Instructions for the task
In the entries below, find every line with "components" and copy it.
Supplied data Block Start
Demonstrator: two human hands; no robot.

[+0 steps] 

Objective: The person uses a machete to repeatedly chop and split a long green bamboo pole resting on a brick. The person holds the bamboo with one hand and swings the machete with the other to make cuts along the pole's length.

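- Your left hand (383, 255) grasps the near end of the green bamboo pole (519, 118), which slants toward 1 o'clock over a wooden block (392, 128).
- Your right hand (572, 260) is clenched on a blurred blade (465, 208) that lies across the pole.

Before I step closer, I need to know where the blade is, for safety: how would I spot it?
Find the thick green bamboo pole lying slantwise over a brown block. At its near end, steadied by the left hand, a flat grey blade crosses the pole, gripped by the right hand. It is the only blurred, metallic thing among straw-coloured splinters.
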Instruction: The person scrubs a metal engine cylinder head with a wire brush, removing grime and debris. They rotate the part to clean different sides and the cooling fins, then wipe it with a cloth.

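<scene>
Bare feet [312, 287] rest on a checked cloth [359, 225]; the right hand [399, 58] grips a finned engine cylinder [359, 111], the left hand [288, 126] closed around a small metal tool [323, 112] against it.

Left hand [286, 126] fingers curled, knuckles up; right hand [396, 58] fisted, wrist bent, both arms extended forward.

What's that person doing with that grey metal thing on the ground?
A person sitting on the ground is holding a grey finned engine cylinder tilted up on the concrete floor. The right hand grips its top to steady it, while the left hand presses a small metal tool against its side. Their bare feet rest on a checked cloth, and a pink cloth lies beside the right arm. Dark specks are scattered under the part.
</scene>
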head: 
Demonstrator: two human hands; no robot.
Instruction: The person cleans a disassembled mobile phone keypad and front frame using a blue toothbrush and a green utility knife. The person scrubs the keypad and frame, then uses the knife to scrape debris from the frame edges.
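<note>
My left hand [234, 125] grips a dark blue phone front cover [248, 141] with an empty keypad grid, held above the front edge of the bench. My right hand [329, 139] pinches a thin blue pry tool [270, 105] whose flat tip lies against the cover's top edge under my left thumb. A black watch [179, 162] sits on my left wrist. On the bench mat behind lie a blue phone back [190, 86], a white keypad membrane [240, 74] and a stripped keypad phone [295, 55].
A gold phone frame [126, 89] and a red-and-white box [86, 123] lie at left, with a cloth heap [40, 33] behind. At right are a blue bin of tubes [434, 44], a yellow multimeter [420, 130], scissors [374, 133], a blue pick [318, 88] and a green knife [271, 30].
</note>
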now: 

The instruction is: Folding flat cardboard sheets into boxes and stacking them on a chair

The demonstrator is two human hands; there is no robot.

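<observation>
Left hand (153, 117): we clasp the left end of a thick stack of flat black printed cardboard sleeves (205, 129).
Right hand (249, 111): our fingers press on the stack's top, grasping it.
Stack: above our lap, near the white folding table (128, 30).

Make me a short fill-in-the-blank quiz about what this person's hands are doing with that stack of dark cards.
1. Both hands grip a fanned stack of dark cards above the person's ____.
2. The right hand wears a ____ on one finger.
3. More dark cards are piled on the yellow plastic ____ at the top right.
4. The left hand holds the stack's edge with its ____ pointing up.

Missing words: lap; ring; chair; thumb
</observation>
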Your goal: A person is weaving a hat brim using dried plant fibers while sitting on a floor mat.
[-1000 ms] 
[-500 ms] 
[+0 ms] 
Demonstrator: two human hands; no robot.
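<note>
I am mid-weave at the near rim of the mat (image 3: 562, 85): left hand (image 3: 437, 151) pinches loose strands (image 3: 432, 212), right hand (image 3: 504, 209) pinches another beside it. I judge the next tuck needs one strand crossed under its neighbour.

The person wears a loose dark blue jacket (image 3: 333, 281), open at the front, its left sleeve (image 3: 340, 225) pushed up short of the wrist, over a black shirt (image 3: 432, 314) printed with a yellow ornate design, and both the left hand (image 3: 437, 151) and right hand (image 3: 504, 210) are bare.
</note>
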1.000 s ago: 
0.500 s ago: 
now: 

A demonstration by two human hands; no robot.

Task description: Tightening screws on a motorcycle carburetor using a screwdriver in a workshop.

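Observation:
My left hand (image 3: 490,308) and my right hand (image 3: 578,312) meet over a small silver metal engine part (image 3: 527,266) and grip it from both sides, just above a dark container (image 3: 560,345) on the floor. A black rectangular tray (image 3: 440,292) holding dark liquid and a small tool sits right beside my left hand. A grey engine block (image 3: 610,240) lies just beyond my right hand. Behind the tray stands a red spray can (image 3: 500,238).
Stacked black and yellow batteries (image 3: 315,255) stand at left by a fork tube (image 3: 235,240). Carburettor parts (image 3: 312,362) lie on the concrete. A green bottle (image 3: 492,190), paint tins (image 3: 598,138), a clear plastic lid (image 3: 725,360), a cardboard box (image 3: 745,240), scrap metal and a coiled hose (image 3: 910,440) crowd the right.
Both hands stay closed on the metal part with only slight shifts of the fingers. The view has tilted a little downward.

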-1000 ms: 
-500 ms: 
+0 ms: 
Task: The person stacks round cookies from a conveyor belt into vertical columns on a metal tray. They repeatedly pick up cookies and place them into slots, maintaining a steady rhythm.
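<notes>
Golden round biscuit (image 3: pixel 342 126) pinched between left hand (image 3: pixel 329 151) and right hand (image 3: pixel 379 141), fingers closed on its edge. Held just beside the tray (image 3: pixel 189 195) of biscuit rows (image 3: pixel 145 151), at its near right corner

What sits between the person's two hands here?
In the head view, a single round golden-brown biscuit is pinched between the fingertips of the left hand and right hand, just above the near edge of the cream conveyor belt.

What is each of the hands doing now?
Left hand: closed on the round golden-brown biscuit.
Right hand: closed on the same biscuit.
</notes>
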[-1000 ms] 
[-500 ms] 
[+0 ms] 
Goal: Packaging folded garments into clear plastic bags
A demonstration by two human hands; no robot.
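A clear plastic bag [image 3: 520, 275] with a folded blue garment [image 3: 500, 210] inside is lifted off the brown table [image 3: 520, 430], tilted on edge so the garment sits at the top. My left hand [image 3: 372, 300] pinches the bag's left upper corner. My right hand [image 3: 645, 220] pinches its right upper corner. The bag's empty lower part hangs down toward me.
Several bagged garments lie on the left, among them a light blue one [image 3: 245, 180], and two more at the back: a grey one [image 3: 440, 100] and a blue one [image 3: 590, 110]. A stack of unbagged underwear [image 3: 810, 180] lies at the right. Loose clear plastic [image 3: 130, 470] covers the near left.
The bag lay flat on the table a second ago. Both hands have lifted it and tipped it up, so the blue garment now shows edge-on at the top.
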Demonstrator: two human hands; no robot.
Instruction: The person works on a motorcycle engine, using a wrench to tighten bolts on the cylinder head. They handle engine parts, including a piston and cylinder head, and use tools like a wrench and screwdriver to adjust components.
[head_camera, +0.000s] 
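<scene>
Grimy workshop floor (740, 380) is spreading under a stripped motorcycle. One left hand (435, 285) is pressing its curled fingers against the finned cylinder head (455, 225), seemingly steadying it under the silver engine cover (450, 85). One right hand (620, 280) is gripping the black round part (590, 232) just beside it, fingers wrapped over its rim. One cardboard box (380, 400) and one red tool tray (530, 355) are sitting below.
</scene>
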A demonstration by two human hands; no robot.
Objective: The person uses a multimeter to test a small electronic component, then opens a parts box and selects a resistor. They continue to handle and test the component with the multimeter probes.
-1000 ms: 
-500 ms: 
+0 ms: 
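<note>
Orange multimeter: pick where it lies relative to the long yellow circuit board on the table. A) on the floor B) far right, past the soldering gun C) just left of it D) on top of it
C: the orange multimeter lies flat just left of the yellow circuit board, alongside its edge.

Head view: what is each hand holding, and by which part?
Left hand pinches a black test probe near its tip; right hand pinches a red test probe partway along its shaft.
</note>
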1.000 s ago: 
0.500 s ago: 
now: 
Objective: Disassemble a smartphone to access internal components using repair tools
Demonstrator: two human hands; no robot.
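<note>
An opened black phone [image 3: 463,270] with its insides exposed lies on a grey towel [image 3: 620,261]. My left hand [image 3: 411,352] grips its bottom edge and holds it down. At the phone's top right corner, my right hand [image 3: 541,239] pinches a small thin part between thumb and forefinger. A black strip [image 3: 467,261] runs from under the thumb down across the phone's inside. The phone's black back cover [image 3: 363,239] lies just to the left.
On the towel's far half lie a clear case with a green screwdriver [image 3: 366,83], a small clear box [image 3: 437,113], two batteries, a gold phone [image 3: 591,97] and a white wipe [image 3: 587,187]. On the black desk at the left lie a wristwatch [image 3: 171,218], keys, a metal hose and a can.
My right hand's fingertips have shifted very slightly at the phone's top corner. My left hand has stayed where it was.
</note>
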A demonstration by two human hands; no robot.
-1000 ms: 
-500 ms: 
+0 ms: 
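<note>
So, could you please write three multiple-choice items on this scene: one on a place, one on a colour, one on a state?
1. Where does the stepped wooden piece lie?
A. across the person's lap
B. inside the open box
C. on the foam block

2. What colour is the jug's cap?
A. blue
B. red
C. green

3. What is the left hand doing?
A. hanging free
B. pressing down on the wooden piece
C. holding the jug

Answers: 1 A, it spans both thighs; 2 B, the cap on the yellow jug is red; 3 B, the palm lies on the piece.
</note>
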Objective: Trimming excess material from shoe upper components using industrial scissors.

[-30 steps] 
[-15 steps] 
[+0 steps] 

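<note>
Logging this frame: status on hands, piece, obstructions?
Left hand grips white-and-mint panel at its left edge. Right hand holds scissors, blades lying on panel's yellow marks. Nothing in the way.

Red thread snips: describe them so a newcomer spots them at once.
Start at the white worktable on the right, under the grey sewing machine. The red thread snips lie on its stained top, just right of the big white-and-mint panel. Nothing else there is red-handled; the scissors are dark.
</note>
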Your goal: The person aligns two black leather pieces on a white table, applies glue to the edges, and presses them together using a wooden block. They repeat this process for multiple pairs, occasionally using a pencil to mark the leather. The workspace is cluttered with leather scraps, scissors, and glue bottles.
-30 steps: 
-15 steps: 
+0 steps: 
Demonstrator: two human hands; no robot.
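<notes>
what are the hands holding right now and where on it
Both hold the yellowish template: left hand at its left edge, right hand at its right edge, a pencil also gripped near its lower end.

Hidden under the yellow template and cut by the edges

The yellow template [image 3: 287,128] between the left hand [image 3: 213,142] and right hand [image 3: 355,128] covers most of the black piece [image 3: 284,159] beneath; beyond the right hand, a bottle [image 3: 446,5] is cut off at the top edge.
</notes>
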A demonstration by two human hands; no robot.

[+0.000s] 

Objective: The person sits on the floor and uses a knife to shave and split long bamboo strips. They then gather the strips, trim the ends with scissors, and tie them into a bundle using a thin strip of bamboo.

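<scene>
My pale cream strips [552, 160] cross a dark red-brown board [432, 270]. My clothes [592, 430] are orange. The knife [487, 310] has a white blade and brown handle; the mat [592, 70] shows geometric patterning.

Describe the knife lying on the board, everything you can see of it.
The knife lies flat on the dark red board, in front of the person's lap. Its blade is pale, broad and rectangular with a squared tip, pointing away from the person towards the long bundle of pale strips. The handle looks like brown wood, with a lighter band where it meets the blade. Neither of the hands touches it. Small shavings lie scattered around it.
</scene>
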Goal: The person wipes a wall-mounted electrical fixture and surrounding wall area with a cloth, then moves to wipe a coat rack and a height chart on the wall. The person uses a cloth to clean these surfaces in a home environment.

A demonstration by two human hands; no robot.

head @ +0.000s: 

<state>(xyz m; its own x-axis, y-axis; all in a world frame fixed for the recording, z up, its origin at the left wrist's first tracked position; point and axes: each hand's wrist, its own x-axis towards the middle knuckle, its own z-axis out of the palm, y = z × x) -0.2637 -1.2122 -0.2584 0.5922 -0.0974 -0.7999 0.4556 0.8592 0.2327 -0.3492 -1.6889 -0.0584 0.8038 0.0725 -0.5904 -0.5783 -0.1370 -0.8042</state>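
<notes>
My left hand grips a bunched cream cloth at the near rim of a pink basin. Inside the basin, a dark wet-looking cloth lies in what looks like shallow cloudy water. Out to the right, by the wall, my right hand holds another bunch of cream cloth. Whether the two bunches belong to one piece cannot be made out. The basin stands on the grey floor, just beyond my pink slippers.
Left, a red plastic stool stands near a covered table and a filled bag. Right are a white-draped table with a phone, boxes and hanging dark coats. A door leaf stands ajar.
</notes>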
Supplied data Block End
Result of the task
Instruction: The person works on a motorcycle engine, using a wrench to tighten bolts on the cylinder head. They handle engine parts, including a piston and cylinder head, and use tools like a wrench and screwdriver to adjust components.
Objective: Disassemble a smartphone to access internal components using repair tools
Objective: Trimming excess material from shoe upper components using industrial scissors.

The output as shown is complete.